O PT acusou o Proer de ser uma forma de ajudar os banqueiros, porém todos os donos dos bancos que sofreram intervenção os perderam. É por isso que Marcos Valério ia ao Banco Central junto com o Banco Rural. O Rural tinha mais de 20% do capital do Banco Mercantil de Pernambuco. O que propuseram é uma correção de ativos e passivos que favorecesse os ex-donos. Bastava trocar os indexadores. Eles receberiam o banco de volta com o dinheiro dentro. O BC respondeu que era impossível pois as regras do Proer tornariam sempre o banco deficitário.

O curioso é que, se o Proer fosse mesmo para favorecer os banqueiros, não haveria banqueiros armando junto com o esquema de corrupção do PT abordagens do Banco Central para facilitar a vida dos ex-donos. Outros ex-donos rondaram o BC. Todas as abordagens falharam; essa barreira foi uma parte da derrota do esquema de R$1 bilhão.

As declarações de Silvio Pereira à repórter Soraya Aggege, do GLOBO, são graves, gravíssimas, e só a complacência moral do partido do governo pode tratá-las com desdém. O que há de novo: Silvio deu várias informações que ou tornam mais concreto o que era apenas ilação, ou permitem que a investigação avance sobre a forma de agir disso que o procurador-geral da República, Antônio Fernando de Souza, chamou de ¿organização criminosa¿.

Silvio Pereira revela a origem do dinheiro que financiava o PT: um pool de empresas, empenhadas em ganhar contratos no governo, financiava as campanhas do partido. Faziam de conta que não viam e, portanto, validavam as tenebrosas transações das empresas. ¿Empresas. Muitas. Não vou falar nomes. As empresas entre si fraudam as coisas. Às vezes o governo não persegue, e é só isso. Eles se associam em consórcios, combinam como vencer (licitações). O Delúbio começou a usar Marcos Valério para pagar as contas.¿ É a comprovação de uso do dinheiro público para favorecer empresas que contribuíam para o partido. Isso fura a barreira que o presidente Lula tentou criar dizendo que os erros se limitavam ao PT. Mostra também que não adianta procurar a origem do dinheiro num lugar só, na Visanet, por exemplo. Espalhou-se por milhares de licitações feitas pelo governo.

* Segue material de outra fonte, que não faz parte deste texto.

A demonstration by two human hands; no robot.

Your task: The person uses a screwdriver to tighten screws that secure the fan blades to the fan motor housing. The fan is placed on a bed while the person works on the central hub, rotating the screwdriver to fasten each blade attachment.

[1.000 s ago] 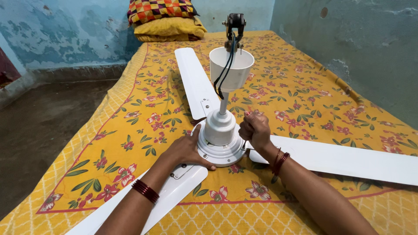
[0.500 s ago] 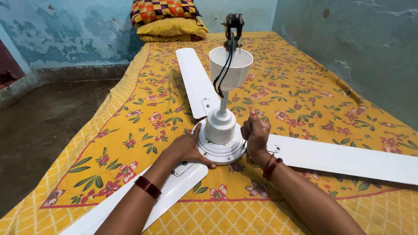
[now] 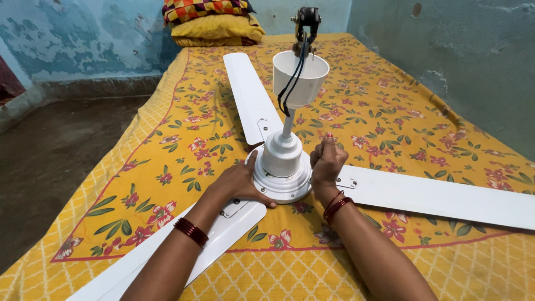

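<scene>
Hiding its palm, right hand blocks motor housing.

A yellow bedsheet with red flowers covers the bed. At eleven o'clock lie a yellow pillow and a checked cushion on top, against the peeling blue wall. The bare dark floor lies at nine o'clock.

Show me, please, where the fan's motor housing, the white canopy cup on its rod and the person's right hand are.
motor housing (image 3: pixel 281 159), head view, on the domed white top.
white canopy cup (image 3: pixel 304 83), head view, on the outer wall.
right hand (image 3: pixel 327 161), head view, on the back of the hand.
</scene>
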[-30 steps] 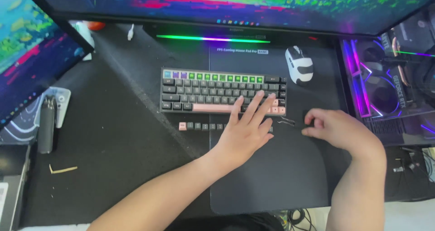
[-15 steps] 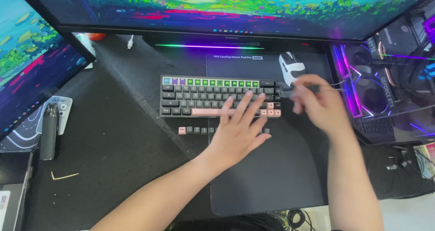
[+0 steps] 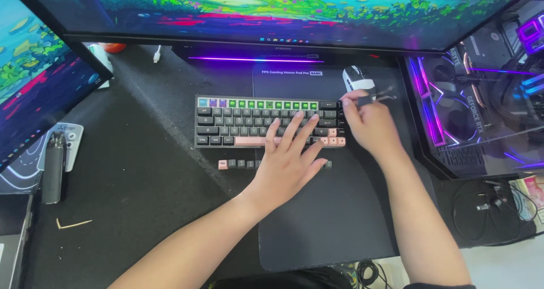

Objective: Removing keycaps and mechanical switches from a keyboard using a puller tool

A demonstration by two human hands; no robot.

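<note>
Nearest the camera, the dark mouse pad (image 3: 334, 221) is being crossed by both forearms, and it is lying on the black table (image 3: 141, 198). Just beyond its near half, a short row of loose keycaps (image 3: 241, 164) is being left lined up on the table in front of the keyboard (image 3: 266, 122): one pink cap and several dark ones, partly hidden under the left hand (image 3: 289, 161). These caps are judged to be already pulled off.

The left hand is being laid flat on the lower right part of the keyboard, its fingers (image 3: 294, 127) spread across the keys, so the board is being held steady rather than gripped. Most of the caps are seen to be in place on the board, so a large share of the work is judged to be left.

Further back, the right hand (image 3: 368, 127) is being held at the top right corner of the keyboard, its fingers pressed together around a small wire tool (image 3: 377, 95), seemingly a keycap puller. Whether a cap is caught in it cannot be told.

Behind it, a white mouse (image 3: 357, 76) is resting on the pad, beneath the monitor (image 3: 283, 11).
</note>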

Os analistas que dizem que não há nada novo na entrevista perderam o senso. Uma coisa é o enraivecido presidente do PTB, Roberto Jefferson, com um dos seus indicados flagrado em corrupção, atacar tudo e todos. Outra é alguém que durante 20 anos foi do PT, que chegou ao segundo cargo mais importante do partido, que foi incumbido de distribuir empregos públicos entre aliados, falar que um pool de empresas interessadas em negócios com o governo financiava o partido, que a meta era arrecadar R$1 bilhão, que o próximo passo era o assalto ao BC e que o presidente Lula sempre manteve o poder no PT. Esta entrevista é totalmente diferente da declaração de Delúbio Soares de que houve caixa dois. O que Silvio Pereira fez foi o elo entre negócios públicos fraudados e o pagamento das dívidas do partido.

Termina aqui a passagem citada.